Après avoir étudié la fête de Sainte-Catherine au sein des entreprises dans le cadre d’une thèse de doctorat en ethnologie à Nanterre sous la direction de Martine Segalen (1992), elle développe une anthropologie des espaces professionnels, bien que s’étant également penchée, de façon plus ponctuelle, sur les espaces domestiques. Considérant les bureaux et les ateliers comme des espaces habités, elle s’intéresse aux articulations entre les sphères privées et professionnelles, entre le travail et le hors-travail. Elle étudie ainsi les fêtes, l’alimentation, les vêtements, les modes d’appropriation de l’espace de travail, le végétal, le téléphone... au travers desquels elle cherche à saisir comment se formalisent, se régulent les liens sociaux. Conjointement, elle mène des recherches sur les figures féminines, entre autres choses sur les filles et leur éducation couturière à travers les contes populaires, sur les élections de Miss et sur les affiches de nus dans les ateliers masculins.
La fabrique de l’habit : un atelier de broderie à Paris au XVIe siècle
Astrid Castres est docteur de l'École pratique des hautes études où elle a rédigé, sous la direction de Guy-Michel Leproux, une thèse d'histoire de l'art intitulée Brodeurs et chasubliers à Paris au xvie siècle, soutenue en 2016 (Prix Nicole 2017, mention spéciale du jury du Prix de thèse PSL 2018).
Au cours de ses années de doctorat, elle a successivement été chargée de mission à l'École nationale supérieure des Beaux-Arts, assistante du conservateur responsable de la collection des dessins, entre 2012 et 2015, puis ATER à l'École pratique des hautes études entre 2015 et 2017.

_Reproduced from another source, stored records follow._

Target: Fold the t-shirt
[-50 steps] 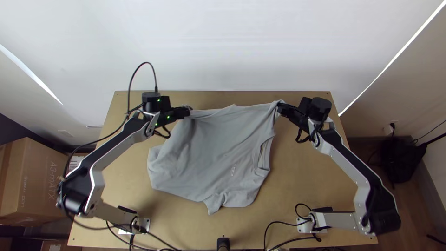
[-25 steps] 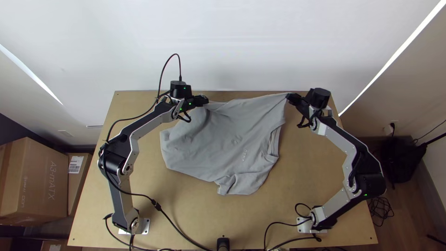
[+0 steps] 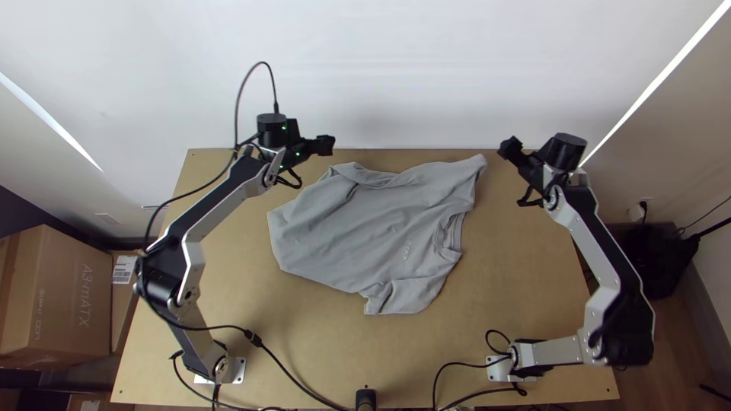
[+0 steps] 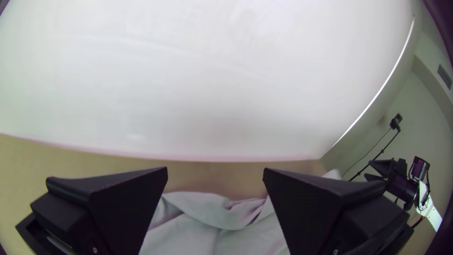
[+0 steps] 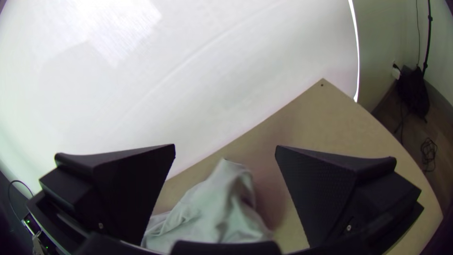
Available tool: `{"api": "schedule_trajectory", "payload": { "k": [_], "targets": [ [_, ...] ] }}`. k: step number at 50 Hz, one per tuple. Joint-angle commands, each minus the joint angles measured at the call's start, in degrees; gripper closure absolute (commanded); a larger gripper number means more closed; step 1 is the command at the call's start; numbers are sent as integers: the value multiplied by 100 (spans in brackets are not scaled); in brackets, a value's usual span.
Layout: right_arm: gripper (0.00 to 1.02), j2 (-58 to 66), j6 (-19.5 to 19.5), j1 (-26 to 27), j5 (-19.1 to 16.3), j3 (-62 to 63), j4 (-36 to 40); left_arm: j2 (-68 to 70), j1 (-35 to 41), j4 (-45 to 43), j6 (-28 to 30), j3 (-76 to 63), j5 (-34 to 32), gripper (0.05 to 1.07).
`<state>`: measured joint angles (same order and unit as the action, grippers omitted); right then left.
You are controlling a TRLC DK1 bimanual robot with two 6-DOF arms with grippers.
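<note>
The left gripper, upper left of centre in the top view, and the right gripper, upper right, both stand parted and empty, likely so the cloth can settle before another grasp. Between and below them, mid-frame, the grey t-shirt lies loosely spread, creased, its neckline rightward, on the table, probably for straightening first.

Cardboard boxes stand left of the light wooden table, before a white wall
</note>
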<state>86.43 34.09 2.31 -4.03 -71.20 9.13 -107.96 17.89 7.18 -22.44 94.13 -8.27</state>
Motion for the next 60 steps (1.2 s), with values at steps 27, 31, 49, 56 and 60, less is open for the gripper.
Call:
{"api": "schedule_trajectory", "payload": {
  "k": [27,31,49,56,60],
  "targets": [
    [4,-1225,555,-1646,-546,300,5881,2948,-444,574,468,-2557,27,9],
    [7,-1322,538,-1857,-1012,546,6128,3176,-462,636,468,-2689,27,9],
    [27,-1454,248,-2911,-1697,1899,5372,3862,-594,899,468,-3032,115,9],
    [27,-1234,283,-3122,-1715,2198,4809,3985,-708,952,521,-3120,115,9],
    [28,-1058,292,-3184,-1741,2268,4589,4029,-761,1031,521,-3120,115,9]
  ]
}}
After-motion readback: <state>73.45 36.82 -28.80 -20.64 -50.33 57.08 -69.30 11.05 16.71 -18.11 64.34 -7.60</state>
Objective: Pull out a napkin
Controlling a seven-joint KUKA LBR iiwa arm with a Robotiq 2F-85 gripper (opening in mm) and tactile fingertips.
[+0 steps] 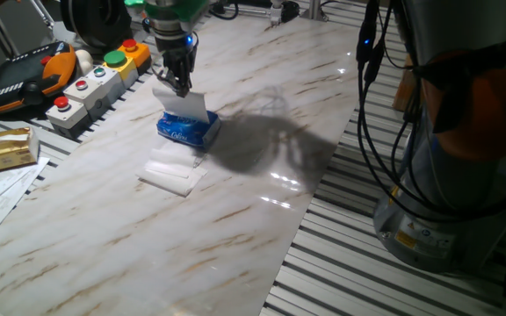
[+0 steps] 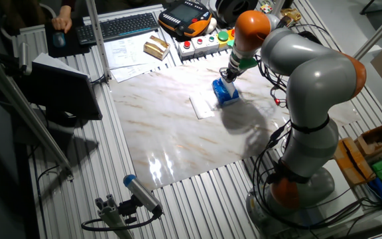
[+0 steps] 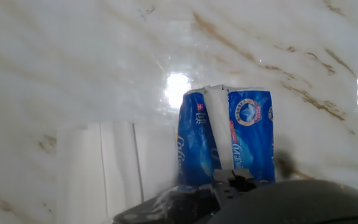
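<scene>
A blue tissue pack (image 1: 188, 132) lies on the marble tabletop. My gripper (image 1: 179, 85) hangs just above it, shut on a white napkin (image 1: 184, 104) that stretches from the fingertips down into the pack's slot. In the hand view the napkin (image 3: 219, 130) runs as a narrow white strip along the middle of the pack (image 3: 248, 140) up to my fingertips (image 3: 232, 182). From the other fixed view, the gripper (image 2: 229, 75) is right over the pack (image 2: 226, 93).
Flat white napkin sheets (image 1: 172, 172) lie on the table beside the pack, also visible in the hand view (image 3: 107, 165). A row of button boxes (image 1: 95, 83), a teach pendant (image 1: 25, 75) and a small tan box (image 1: 7, 147) sit along the table's edge.
</scene>
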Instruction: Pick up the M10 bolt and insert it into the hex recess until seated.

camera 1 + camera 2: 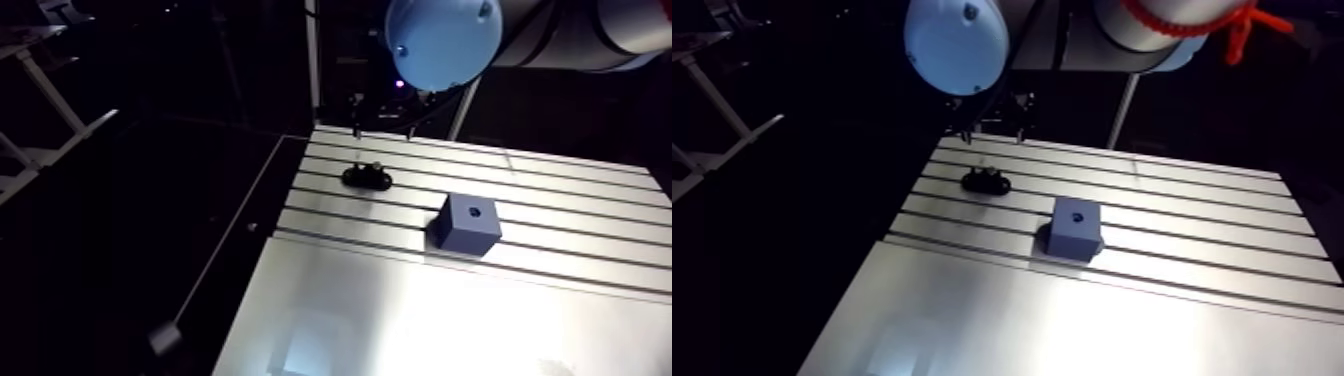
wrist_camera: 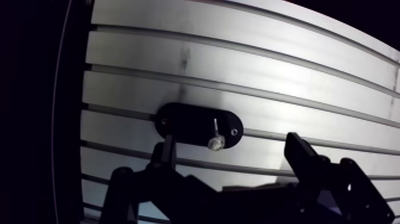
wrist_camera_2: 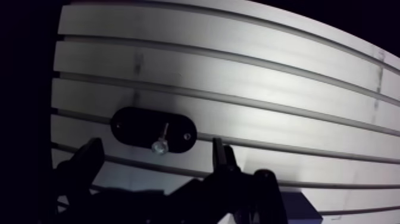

Depuis octobre 2017, elle est rattachée au centre Jean-Mabillon, où elle mène un projet de recherche postdoctorale du LabEx HaStec, sous la direction de Marie-Françoise Limon-Bonnet, intitulé La production de vêtements à Paris : savoir-faire traditionnels, innovations et transferts techniques dans les métiers de l'habillement au xvie siècle.
Ses travaux portent principalement sur l'histoire du textile et de ses techniques à Paris au xvie siècle. Elle s'intéresse tout particulièrement à l'étude des cadres de production, à l'organisation du travail au sein des ateliers et aux conséquences de l'apparition de nouveaux procédés sur les pratiques professionnelles au début de l'époque moderne.